Quella è una citazione, assolutamente. Io ho portato in studio Anima latina e ho detto: “l’inizio del mio disco vorrei che fosse così, come l’inizio di quest’altro”, perché volevo citare quel disco... Perché era il primo disco che facevo con una band, con tutti gli strumenti e quindi con basso batteria e tutto quanto... E così... una sorta di regalo che mi facevo, anche, no? Di voler rifare un inizio uguale all’inizio di un disco che amo e che ho amato tantissimo. Una citazione. Poi questo in realtà ha suscitato tante parole da parte della stampa, qualcuno ha detto: “ha copiato”, qualcuno ha detto, “questa citazione... ma allora è il nuovo Battisti...” In realtà è semplicemente una cosa mia, che volevo che suonasse così. Mi piaceva quell’inizio e volevo citarlo, semplicemente.

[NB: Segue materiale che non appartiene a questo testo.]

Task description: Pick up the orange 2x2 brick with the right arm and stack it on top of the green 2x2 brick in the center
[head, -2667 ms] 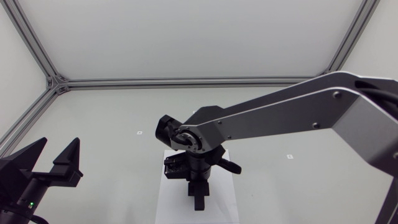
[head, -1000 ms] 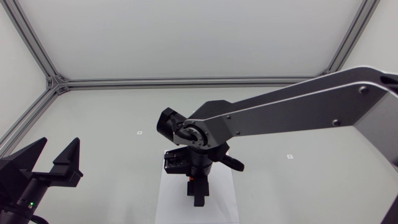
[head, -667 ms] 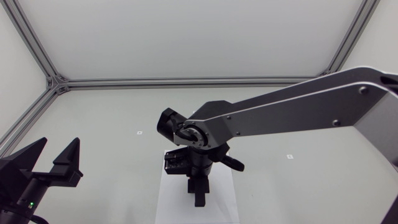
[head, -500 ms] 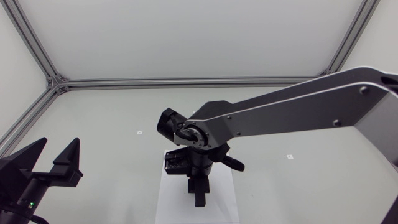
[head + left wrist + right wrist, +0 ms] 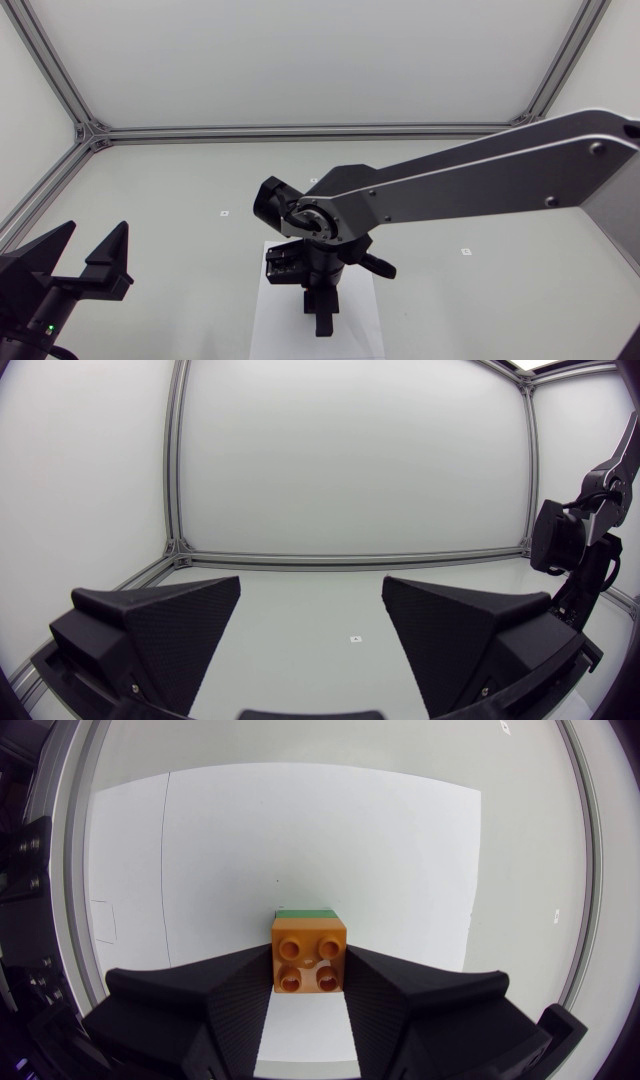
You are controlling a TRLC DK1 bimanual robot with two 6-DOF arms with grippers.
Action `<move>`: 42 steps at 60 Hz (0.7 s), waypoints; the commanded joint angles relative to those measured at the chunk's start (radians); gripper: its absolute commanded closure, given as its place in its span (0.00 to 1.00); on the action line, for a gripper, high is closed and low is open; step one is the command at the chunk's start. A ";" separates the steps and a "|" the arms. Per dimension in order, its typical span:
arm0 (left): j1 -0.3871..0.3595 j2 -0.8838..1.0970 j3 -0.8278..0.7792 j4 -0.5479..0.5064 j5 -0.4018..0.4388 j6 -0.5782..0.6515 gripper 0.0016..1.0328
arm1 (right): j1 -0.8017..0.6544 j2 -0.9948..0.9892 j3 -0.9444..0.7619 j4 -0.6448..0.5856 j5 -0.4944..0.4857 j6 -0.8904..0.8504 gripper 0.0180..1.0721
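Right wrist view shows the orange 2x2 brick studs up between the two black fingers of the right gripper, whose inner faces press against the brick from both sides, so the gripper is clamped on it. Just beyond the orange brick's far edge a thin strip of the green 2x2 brick peeks out, so the orange one lies directly over the green one; whether it is fully seated on the studs cannot be told. Both bricks are over a white sheet that lies flat on the pale grey table. From the head view neither brick can be seen: the right arm comes in from the right edge and reaches to the middle, its wrist pointing straight down over the sheet and hiding what is below. A few small marks dot the table on either side of the sheet. Well apart, at the near left corner, the left gripper is held off the table with its wedge fingers spread wide and nothing between them; its own wrist view looks across the table between those parted fingers, with the right arm seen off to one side
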 commanded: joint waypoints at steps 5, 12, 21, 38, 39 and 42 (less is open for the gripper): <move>0.003 -0.008 -0.041 -0.015 0.004 0.013 0.04 | 0.010 -0.003 -0.033 -0.005 -0.004 -0.015 0.58; 0.003 -0.008 -0.041 -0.015 0.004 0.013 0.04 | 0.015 0.003 -0.032 -0.001 -0.004 -0.014 0.58; 0.003 -0.008 -0.041 -0.015 0.004 0.013 0.04 | 0.016 0.004 -0.029 0.001 -0.004 -0.009 0.58; 0.003 -0.008 -0.041 -0.013 0.004 0.013 0.04 | 0.016 0.007 -0.025 -0.004 -0.004 0.000 0.58; 0.003 -0.008 -0.041 -0.015 0.004 0.013 0.04 | 0.016 0.007 -0.025 -0.005 -0.006 0.002 0.58; 0.003 -0.008 -0.041 -0.013 0.004 0.013 0.04 | 0.016 0.009 -0.024 -0.008 -0.006 0.005 0.58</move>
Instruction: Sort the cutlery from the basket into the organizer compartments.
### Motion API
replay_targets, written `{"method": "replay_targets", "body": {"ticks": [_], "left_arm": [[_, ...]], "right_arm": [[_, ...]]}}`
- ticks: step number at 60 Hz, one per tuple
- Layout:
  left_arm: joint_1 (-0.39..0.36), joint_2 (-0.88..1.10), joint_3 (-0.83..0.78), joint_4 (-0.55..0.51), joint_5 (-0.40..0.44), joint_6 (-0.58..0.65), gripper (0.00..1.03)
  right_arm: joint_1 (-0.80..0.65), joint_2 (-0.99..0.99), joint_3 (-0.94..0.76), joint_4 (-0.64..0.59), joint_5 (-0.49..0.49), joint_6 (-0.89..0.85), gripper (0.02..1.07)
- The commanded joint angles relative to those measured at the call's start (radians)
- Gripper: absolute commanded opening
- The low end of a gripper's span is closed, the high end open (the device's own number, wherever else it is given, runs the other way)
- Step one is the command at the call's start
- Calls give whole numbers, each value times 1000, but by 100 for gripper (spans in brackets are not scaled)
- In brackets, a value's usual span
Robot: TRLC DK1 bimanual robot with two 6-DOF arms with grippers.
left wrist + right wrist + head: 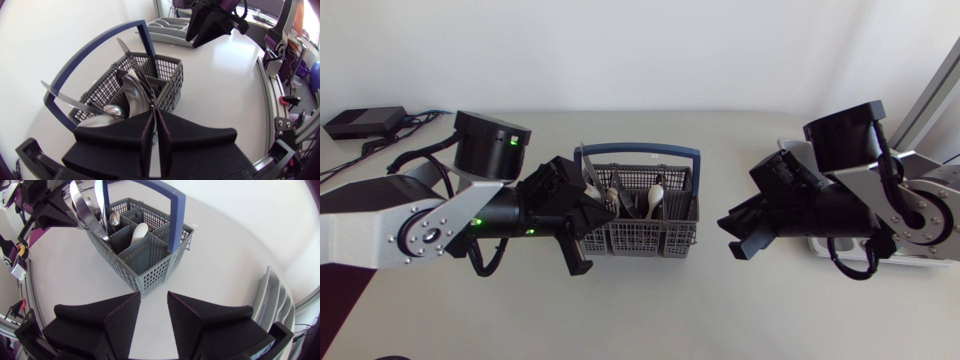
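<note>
At the middle of the table [650, 310], grey basket [640, 238] with blue handle [640, 152]; knives [586, 165] and metal spoons crowded in its left compartments, white spoon [656, 195] nearer the centre. At the basket's left rim, left gripper [605, 210], fingers clamped on a spoon [136, 92] by its handle. Right of the basket, right gripper [732, 235] over bare tabletop, fingers spread, holding nothing. Along the right edge, organizer [820, 243], partly under the right arm; open room between it and the basket. Far left corner: black box [360, 122] with cables.
</note>
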Motion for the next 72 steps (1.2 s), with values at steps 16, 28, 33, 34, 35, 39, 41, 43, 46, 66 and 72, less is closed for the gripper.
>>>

A parte Battisti e i cantautori, ho letto un’intervista in cui citavi di aver molto amato anche la musica “grunge”...
Il grunge sì, ma non come ispirazione. Però quando mi si chiede che musica ascolto, che musica ho ascoltato nella vita, non posso non dire quello. La mia generazione ci è inciampata dentro, ovviamente, perché avendo avuto 18 anni nei primi anni Novanta mi sono legato a quel tipo di musica là. Io ero un grande fan dei Pearl Jam ad esempio. Che adesso non riesco ad ascoltare, ad esempio (ride n.d.a.). Ma neanche quei dischi là che ho amato tanto. Se li metto su adesso mi vengono le bolle!
E’ una fase che hai completamente superato.
Sì, ed è una cosa molto strana, perché non lo avrei mai detto. Quando invece ci sono cose che ascoltavo allora, come ad esempio il sopracitato Battisti, piuttosto che anche altre cose che ascoltavo allora, che le rimetto su oggi e filano via proprio, le ascolto con grandissimo piacere. In realtà non ho mai capito se è quella musica là che non era abbastanza “forte” da passare sotto le grinfie del tempo, oppure se sono io che sono cambiato tanto. Non lo so... Però credo anche che ascoltare oggi Ten dei Pearl Jam ed essere entusiasta... Forse sarei una persona molto diversa insomma. Mi piace anche l’idea di essere cambiato. E poi comunque sono un po’ convinto che sono dischi un po’ legati a quel periodo… non sono dischi “eterni”, quelli. Come ad esempio sono dischi eterni quelli di Endrigo, fatti trent’anni prima, però che messi su oggi spaccano il culo, come si dice.
Insomma, le “schitarrate” non ti dicono più niente.
No, perché credo che le parole siano più forti di qualsiasi chitarra elettrica, di qualsiasi amplificatore, di qualsiasi distorto. Non c’è pezzo grunge che tenga davanti a Canzone per te di Sergio Endrigo. Io credo che sia così, almeno, per me è così. Non mi trafiggono più le chitarre elettriche, non mi trafigge più un urlo, ma mi trafiggono di più le parole messe in fila giuste con la melodia giuste e con l’intenzione giusta e con l’interpretazione giusta. Mi trafigge di più Ed io tra di voi di Aznavour.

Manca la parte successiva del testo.